Hubo un tiempo de referencias cuando uno está ávido de conocimiento y devora lo que tiene a su alcance a poco que alguien de fiar se lo recomiende. La referencia no necesitaba una sólida argumentación, lo que pesaba era la persona que la hacía. Este período de descubrimiento en el que cada día cuenta, forma una maleta invisible que uno transporta con ligereza, sin saber nunca cuándo va a abrirla. Las lecturas desordenadas y a trompicones se guardan junto a otras experiencias, y después del clic, uno se pone a otra cosa. El contenido se almacena sin saber muy bien la razón. Ese ritual vale una vida.
Hay un tiempo de referencias cuando uno escoge su conocimiento, una vez la vida lo ha situado en el mapa comercial del trabajo, dependiendo de su estado de ánimo y su interés. La referencia y la persona han de ser sólidas, pero la decisión final la justifica cada cual a su criterio. Como cada día cuenta y mucho, se escoge con precaución en qué emplear esas horas de ocio que uno disfruta para sí. Esa maleta convertida en maletín, pesa el momento que tiene la fuerza del presente, del instante abordado desde la conciencia. Tras deslizar la cremallera o despegar el velcro, el libro es aprehendido entre los pasajeros del transporte público, como una medida de aligerar el trayecto entre el hogar y el lugar de trabajo, para amenizar el desplazamiento físico con uno mental. Esa rutina enluce las horas muertas.

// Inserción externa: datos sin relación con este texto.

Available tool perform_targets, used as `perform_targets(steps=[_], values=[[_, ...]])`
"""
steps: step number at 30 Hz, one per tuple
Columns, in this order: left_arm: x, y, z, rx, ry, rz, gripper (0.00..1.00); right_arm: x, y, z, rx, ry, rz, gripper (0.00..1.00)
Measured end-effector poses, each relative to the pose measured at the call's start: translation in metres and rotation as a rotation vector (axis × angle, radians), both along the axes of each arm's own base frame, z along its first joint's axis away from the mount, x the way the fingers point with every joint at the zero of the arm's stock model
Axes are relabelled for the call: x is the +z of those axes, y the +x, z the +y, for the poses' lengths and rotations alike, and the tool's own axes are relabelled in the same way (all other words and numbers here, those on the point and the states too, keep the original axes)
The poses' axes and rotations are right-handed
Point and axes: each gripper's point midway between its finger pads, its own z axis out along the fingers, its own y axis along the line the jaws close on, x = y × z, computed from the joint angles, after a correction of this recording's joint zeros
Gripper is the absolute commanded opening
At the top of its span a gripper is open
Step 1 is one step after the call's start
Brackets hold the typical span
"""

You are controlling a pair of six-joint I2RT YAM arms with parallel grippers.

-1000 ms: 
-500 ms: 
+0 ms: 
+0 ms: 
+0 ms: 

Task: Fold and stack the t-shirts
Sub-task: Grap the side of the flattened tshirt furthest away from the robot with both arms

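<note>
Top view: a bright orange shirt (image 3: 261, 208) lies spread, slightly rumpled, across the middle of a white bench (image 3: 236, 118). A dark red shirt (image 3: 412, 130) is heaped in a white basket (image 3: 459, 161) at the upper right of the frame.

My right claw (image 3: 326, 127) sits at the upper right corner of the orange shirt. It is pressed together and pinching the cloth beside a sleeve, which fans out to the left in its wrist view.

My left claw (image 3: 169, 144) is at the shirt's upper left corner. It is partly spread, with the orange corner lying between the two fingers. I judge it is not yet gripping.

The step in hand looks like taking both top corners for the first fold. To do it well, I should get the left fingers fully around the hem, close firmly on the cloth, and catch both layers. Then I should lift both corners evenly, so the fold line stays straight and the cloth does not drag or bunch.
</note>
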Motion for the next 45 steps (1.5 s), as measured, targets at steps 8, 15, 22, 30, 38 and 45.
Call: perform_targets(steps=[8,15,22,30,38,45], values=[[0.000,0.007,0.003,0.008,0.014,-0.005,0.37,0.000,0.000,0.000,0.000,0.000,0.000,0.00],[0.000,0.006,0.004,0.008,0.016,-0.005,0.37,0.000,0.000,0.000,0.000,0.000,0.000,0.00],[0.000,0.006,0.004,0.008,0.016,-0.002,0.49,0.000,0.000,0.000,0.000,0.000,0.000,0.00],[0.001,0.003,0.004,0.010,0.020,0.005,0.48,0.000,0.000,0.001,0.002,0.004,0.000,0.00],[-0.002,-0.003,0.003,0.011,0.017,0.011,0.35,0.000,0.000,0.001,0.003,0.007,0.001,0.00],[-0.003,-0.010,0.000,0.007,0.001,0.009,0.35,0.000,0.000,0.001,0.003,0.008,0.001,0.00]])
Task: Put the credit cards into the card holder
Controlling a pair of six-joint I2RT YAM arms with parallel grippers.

Habrá un tiempo de referencias cuando uno distraiga su conocimiento, abundante o escaso, porque lo que digan los demás ya no importa, en base a relecturas de la vieja escuela o entre las páginas de aquellas deudas pendientes que sobresalen de la maleta invisible. Aunque se haya extraviado en algún viaje, se sabe que está por casa, en algún armario o debajo de la cama. Cada día cuenta distinto. Dejándose guiar por el olor, a primera vista o removiendo trastos, uno encuentra la ya pesada maleta que no se abre con facilidad, cuya forma se recordaba distinta. Después del clic, llega la palpación visual, una especie de despertar que hace vibrar los ojos ante el objeto como en una fase del sueño rem. Finalmente el tacto encumbra el libro y lo acerca, para olerlo mejor y verlo próximo. Esos ratos pausados, recostado en el sillón junto a la ventana no son de esta vida.